(Entries supplied):
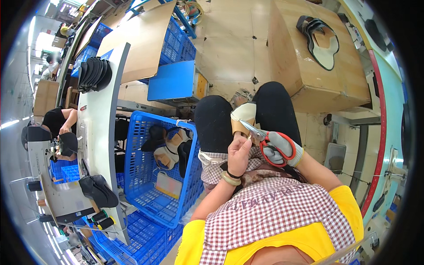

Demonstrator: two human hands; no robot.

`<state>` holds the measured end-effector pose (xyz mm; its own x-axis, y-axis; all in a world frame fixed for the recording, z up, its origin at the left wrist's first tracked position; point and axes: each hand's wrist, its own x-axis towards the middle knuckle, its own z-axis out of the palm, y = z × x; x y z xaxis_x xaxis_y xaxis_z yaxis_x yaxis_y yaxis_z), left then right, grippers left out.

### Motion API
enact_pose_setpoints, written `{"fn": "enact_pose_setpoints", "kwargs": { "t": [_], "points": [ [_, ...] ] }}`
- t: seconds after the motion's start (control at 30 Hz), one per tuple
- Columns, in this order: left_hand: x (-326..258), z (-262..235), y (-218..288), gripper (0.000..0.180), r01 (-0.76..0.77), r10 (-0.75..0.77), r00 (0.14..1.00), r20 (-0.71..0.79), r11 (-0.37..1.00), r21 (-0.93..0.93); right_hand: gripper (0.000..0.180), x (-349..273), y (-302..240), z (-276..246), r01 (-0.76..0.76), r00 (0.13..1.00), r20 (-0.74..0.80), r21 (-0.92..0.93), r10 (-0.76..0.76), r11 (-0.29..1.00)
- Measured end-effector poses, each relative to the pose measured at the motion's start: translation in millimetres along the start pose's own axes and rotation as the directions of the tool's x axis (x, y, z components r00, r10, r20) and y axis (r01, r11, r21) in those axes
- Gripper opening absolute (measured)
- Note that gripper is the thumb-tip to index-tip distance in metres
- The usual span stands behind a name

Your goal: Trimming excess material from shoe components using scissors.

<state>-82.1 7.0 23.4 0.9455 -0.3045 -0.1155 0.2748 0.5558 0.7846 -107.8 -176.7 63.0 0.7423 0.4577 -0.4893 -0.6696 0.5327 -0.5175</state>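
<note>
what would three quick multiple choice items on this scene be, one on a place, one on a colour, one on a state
1. Where does the blue crate stand?
A. to the person's left, beside the knee
B. on the cardboard box
C. behind the person

2. What colour are the scissors' handles?
A. green
B. red
C. black

3. How does the right hand stand?
A. open and empty
B. flat on the table
C. closed through the scissor handles

Answers:
1 A: the crate sits left of the left knee, with shoe pieces inside.
2 B: the loops round the gloved fingers are red.
3 C: the right hand grips the scissors, blades at the beige shoe part that the left hand pinches.
</note>
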Motion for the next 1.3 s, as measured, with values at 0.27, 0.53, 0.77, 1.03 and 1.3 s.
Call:
{"fn": "enact_pose_setpoints", "kwargs": {
  "t": [0.27, 0.53, 0.77, 1.03, 1.3],
  "points": [
    [-2.4, -1.2, 17.9, 0.019, 0.159, -0.131, 0.982, -0.137, 0.963, 0.218, 0.053, -18.7, 18.0, -18.4, -0.041, 0.999, 0.011, 0.053, 0.041, 0.998],
    [14.5, -6.0, 49.1, 0.014, 0.022, 0.148, 0.976, -0.161, 0.667, 0.744, 0.058, -19.5, 28.3, -19.0, -0.077, 0.994, 0.088, 0.230, 0.058, 0.970],
    [33.5, -3.0, 50.6, 0.015, -0.226, 0.300, 0.948, 0.109, 0.391, 0.892, 0.066, -10.0, 27.0, -23.0, -0.145, 0.975, 0.209, 0.307, 0.082, 0.941],
    [43.9, 15.2, 49.4, 0.022, -0.249, 0.238, 0.955, 0.177, 0.320, 0.914, 0.052, -13.4, 10.4, -11.5, -0.135, 0.990, 0.095, 0.332, 0.109, 0.934],
    [61.2, 17.2, 48.2, 0.011, -0.404, 0.190, 0.911, 0.365, 0.250, 0.880, 0.045, -33.5, -10.3, 7.0, -0.128, 0.987, -0.061, 0.254, 0.148, 0.959]
  ]
}}
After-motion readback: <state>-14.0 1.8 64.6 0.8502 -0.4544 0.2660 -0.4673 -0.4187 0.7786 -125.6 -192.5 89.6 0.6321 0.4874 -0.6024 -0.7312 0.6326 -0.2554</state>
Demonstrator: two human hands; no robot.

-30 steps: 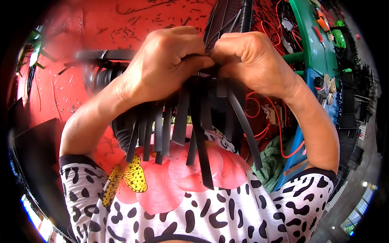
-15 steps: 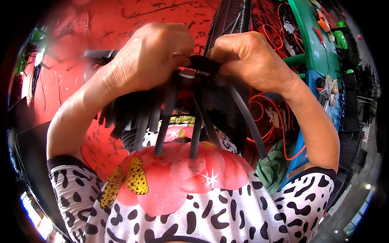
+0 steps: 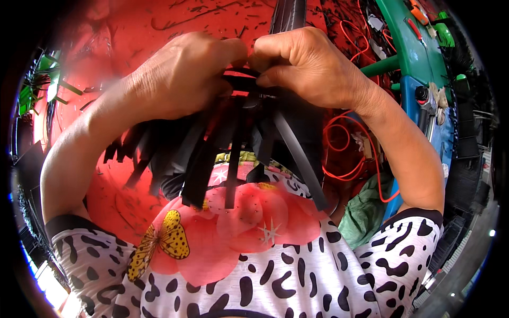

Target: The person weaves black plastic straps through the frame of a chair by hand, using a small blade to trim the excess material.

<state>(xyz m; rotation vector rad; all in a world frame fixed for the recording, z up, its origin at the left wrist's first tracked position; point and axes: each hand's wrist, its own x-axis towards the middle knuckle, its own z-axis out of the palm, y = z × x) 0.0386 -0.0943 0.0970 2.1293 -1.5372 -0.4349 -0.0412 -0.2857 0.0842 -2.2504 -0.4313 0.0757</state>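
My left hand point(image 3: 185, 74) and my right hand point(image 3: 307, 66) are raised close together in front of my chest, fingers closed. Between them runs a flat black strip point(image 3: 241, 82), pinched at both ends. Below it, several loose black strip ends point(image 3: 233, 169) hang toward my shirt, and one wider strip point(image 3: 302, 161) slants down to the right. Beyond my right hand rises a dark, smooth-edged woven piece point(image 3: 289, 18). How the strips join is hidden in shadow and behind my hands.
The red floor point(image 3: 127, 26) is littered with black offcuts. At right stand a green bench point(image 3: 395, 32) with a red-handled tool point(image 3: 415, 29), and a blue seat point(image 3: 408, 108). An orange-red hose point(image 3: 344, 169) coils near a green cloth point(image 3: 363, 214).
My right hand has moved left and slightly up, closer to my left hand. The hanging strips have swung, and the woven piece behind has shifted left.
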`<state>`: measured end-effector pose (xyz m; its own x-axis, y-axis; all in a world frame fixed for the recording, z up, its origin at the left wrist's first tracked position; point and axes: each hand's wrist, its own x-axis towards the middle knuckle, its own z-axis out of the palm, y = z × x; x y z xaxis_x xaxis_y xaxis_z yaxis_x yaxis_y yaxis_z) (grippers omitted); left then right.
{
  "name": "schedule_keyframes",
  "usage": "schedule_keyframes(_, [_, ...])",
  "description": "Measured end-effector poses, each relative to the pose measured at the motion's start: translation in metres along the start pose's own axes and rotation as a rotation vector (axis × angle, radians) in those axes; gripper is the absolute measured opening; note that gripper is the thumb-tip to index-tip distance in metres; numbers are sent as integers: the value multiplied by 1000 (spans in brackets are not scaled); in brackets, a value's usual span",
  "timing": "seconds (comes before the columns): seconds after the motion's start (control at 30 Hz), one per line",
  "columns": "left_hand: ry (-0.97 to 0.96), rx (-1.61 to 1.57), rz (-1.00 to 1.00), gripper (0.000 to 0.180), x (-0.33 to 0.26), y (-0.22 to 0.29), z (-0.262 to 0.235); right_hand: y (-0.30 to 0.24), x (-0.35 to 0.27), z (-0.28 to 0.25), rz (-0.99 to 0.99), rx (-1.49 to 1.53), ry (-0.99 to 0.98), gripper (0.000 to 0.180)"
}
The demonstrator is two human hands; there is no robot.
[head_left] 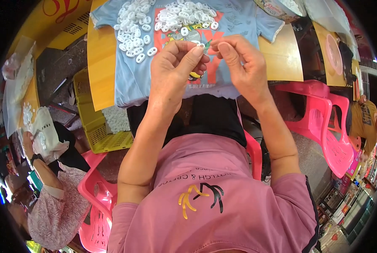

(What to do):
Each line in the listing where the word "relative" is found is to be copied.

(The answer):
- Measured end-effector poses, each relative to the pose measured at the motion's start: translation in millimetres along the start pose's own axes and rotation as the directions of the tool's x axis (x, y, z components r00, r10, r20) and y axis (r01, r11, r21) in those axes
  "description": "Measured end-effector poses, each relative to the pose measured at the motion's start: translation in metres along the start pose's own axes and rotation as a rotation vector (axis × angle, radians) in those axes; gripper is the absolute measured opening; note that gripper is the thumb-tip to index-tip distance in metres; numbers are sent as integers: the value multiplied by 1000 (spans in brackets are not scaled); in brackets, a value's usual span",

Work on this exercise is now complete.